As a popular, generally accessible and therefore widely read fictional genre, Troubles novels are one medium through which representations of Irish Republicans are disseminated. For some readers such fictional representations may provide their only insight into the experiences and mentality of Irish Republicans. Therefore it becomes important to investigate whether fictional portrayals accurately resemble or inaccurately misrepresent IRA members and to find ways of developing fictional representations that do not perpetuate misapprehensions about IRA members.
“Troubles Women” undertakes one aspect of such an investigation, exploring how IRA women are portrayed in Troubles fiction through a practice-led creative writing project. This is a significant area of research as female protagonists are underrepresented in the genre and frequently misrepresented through an over-reliance on stereotypes derived from misconceptions about them.
The project’s primary research method was the production of an original work of Troubles fiction, a novel focused on the lived experience of being an IRA woman during the 1980s, the height of the modern Troubles. The project involved extensive research into both factual account of IRA women and fictional portrayals of them in Troubles novels. This research uncovered the recurring propensity of Troubles fiction to misrepresent female IRA members, using chauvinistic stereotypes to characterise these protagonists in ways that contradict factual evidence about them.

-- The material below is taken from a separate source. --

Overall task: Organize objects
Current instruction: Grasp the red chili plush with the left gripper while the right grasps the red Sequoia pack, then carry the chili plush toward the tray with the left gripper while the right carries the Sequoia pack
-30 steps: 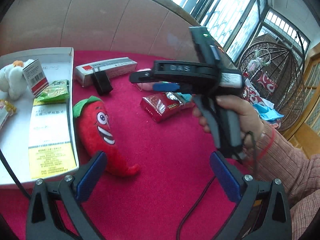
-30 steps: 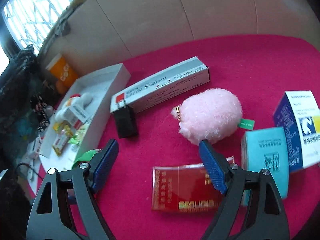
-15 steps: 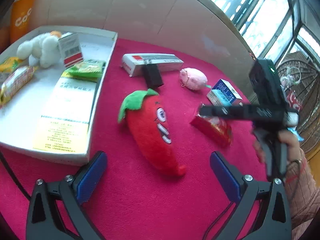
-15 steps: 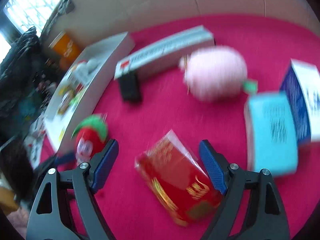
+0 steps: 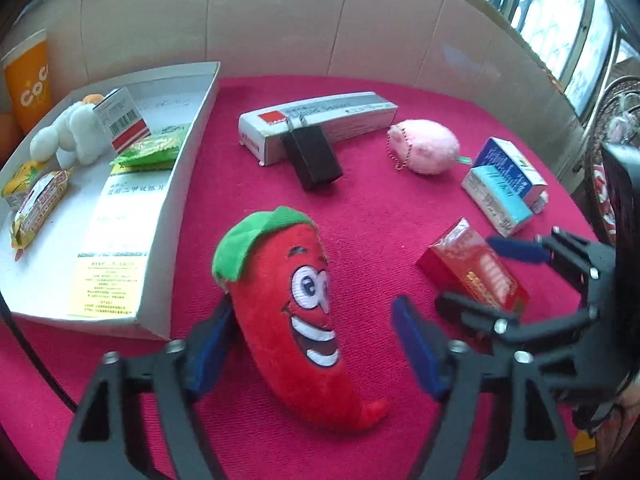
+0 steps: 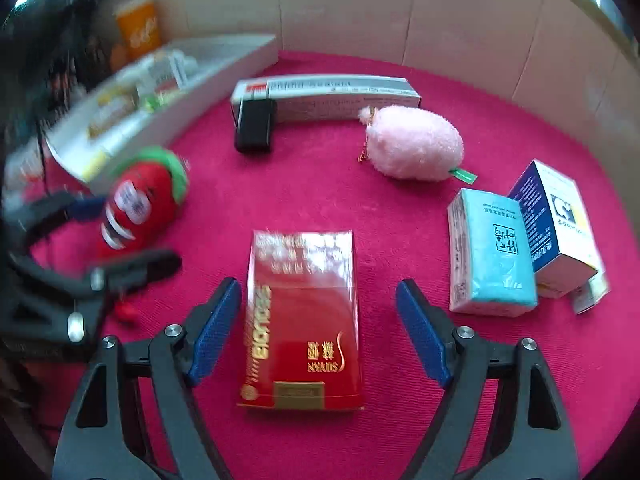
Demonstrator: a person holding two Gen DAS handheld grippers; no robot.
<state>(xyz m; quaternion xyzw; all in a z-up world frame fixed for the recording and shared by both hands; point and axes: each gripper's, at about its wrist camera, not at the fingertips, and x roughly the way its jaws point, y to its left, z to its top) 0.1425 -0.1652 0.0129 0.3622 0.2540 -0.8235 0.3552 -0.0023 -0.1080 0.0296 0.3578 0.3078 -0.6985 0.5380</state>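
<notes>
left gripper (image 5: 316, 354) closing (around chili plush (image 5: 296, 316))

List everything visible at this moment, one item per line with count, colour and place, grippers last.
chili plush: 1, red, green cap, between left fingers
red pack: 1, between right fingers
sealant box: 1, grey-white, far centre
black adapter: 1, against sealant box
pink plush: 1, right of sealant box
small boxes: 2, light blue, blue-white, right
white tray: 1, left, holds packets, white plush
orange cup: 1, behind tray
left gripper: black, blue pads, closing
right gripper: same, open
</notes>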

The creative practice central to this project, Herself Alone in Orange Rain, sought ways of writing that challenged the use of such stereotypes, countering them by developing female IRA characters who more accurately resembled their real life counterparts. In producing such a novel this project makes an original contribution to the genre of Troubles fiction and the academic field of creative writing by demonstrating a new writing approach that develops a credible fictional portrayal of the lived experience of being an IRA woman.